§ What the exercise asks
Reproduce only the top of the records, down to and including the line containing "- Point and".

--- Given records Enclosed Below ---

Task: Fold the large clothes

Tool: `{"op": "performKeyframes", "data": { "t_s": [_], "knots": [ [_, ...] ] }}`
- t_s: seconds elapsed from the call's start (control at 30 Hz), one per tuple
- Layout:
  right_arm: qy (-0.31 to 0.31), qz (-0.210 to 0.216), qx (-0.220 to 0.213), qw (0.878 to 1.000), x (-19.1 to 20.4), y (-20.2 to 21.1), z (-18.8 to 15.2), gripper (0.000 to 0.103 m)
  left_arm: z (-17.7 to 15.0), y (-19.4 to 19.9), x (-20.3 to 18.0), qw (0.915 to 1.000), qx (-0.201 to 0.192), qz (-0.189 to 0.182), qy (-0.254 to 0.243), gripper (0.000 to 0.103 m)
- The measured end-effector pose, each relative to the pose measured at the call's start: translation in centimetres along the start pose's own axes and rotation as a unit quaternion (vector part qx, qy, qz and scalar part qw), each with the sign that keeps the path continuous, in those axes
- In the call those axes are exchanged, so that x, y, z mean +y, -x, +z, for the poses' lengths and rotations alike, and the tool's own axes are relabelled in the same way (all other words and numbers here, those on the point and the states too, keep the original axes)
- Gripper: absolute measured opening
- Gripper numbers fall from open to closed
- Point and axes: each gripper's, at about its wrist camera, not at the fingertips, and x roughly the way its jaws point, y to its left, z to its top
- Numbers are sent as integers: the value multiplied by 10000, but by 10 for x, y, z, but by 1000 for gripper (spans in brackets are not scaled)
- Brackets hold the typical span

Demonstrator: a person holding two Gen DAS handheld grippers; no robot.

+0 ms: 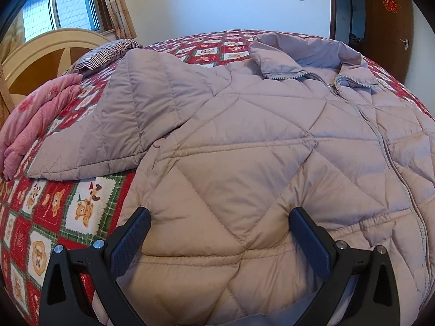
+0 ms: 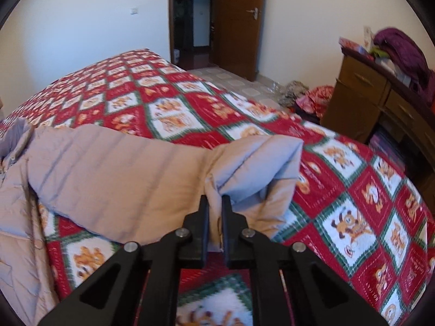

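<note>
- Beige quilted jacket (image 1: 244, 141) lies zipped on a bed (image 2: 190, 103).
- Left gripper (image 1: 220, 233) spread wide over its hem.
- Right gripper (image 2: 215, 203) clenched on the sleeve cuff (image 2: 252, 165).

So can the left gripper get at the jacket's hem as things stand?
Probably yes. The left gripper is open, its fingers straddling the jacket just above the hem, with nothing lying on the fabric there. The right gripper is off to the side, shut on the sleeve.
</note>
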Motion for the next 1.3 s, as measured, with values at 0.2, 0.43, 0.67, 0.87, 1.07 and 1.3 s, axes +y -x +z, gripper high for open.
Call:
{"op": "performKeyframes", "data": {
  "t_s": [0.2,0.43,0.67,0.87,1.07,1.3],
  "knots": [
    [511,186,-266,9982,50,18,13,10,5,7,2,10000,-21,-33,1,102],
    [988,596,-468,9922,110,37,24,9,28,34,20,9995,-304,-32,94,102],
    [1346,1011,-612,9838,167,52,23,9,42,24,34,9997,-158,-23,182,102],
    [1618,1445,-716,9736,225,65,17,9,41,29,37,9992,-269,-30,292,102],
    [1924,1864,-773,9603,280,77,3,9,43,32,47,9987,-339,110,372,102],
    [2254,2268,-644,9453,339,76,-27,9,44,33,55,9984,-328,178,416,102]
  ]
}}
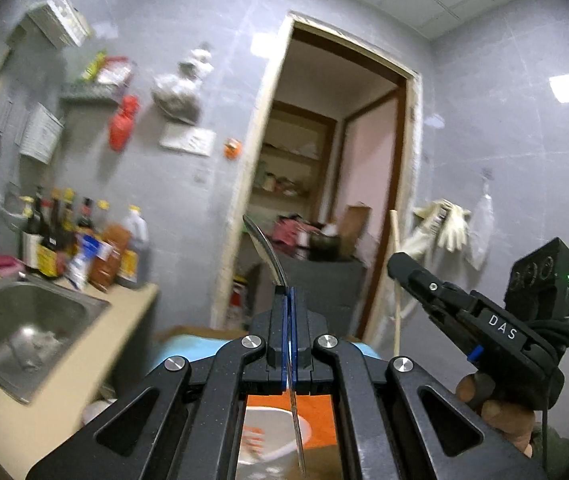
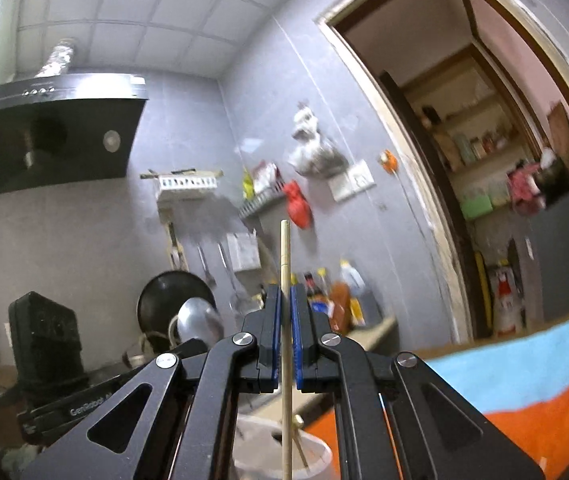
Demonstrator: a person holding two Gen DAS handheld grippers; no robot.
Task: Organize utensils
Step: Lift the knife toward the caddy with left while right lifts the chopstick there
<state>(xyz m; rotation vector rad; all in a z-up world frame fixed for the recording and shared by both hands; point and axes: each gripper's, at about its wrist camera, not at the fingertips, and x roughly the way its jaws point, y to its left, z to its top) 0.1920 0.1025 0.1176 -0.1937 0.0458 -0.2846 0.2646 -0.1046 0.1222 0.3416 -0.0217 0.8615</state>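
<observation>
My left gripper (image 1: 288, 290) is shut on a metal spoon (image 1: 265, 249), held upright with its bowl up and its handle running down over a white holder cup (image 1: 272, 440). My right gripper (image 2: 286, 292) is shut on a wooden chopstick (image 2: 285, 248), held upright, its lower end reaching into the white holder cup (image 2: 316, 456), where another chopstick (image 2: 298, 440) leans. The right gripper also shows at the right of the left wrist view (image 1: 400, 262). The spoon bowl shows in the right wrist view (image 2: 198, 320).
An orange and blue cloth (image 2: 532, 392) covers the table under the cup. A steel sink (image 1: 32, 328) and sauce bottles (image 1: 84, 240) stand on the counter to the left. A range hood (image 2: 52, 128) and a black wok (image 2: 164, 300) are by the wall. A doorway (image 1: 332, 184) opens ahead.
</observation>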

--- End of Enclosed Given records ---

§ Result of this task
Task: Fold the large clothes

Tool: `{"op": "performKeyframes", "data": { "t_s": [_], "knots": [ [_, ...] ] }}`
- t_s: seconds elapsed from the call's start (control at 30 Hz), one per tuple
- Layout:
  right_arm: qy (-0.31 to 0.31), qz (-0.210 to 0.216), qx (-0.220 to 0.213), qw (0.878 to 1.000), x (-19.1 to 20.4), y (-20.2 to 21.1), z (-18.8 to 15.2), gripper (0.000 to 0.103 m)
  left_arm: z (-17.7 to 15.0), y (-19.4 to 19.9), x (-20.3 to 18.0), qw (0.915 to 1.000), qx (-0.201 to 0.192), qz (-0.189 to 0.182), qy (-0.254 to 0.243), gripper (0.000 to 0.103 m)
- The measured end-effector pose, each relative to the pose measured at the call's start: translation in centimetres along the start pose's own axes and rotation as a unit quaternion (vector part qx, qy, qz and scalar part qw), each with the sign that keeps the path continuous, in those axes
- In the call those axes are exchanged, so that x, y, z mean +y, -x, +z, for the poses' lengths and rotations alike, and the tool's own axes are relabelled in the same way (all other words and numbers here, those on the point and the states too, keep the original axes)
- Gripper: absolute measured opening
- Gripper numbers fall from open to closed
- Point and axes: each gripper's, at about its wrist camera, not at the fingertips, and x roughly the way its jaws point, y to its left, z to its top

Work on the exercise is complete.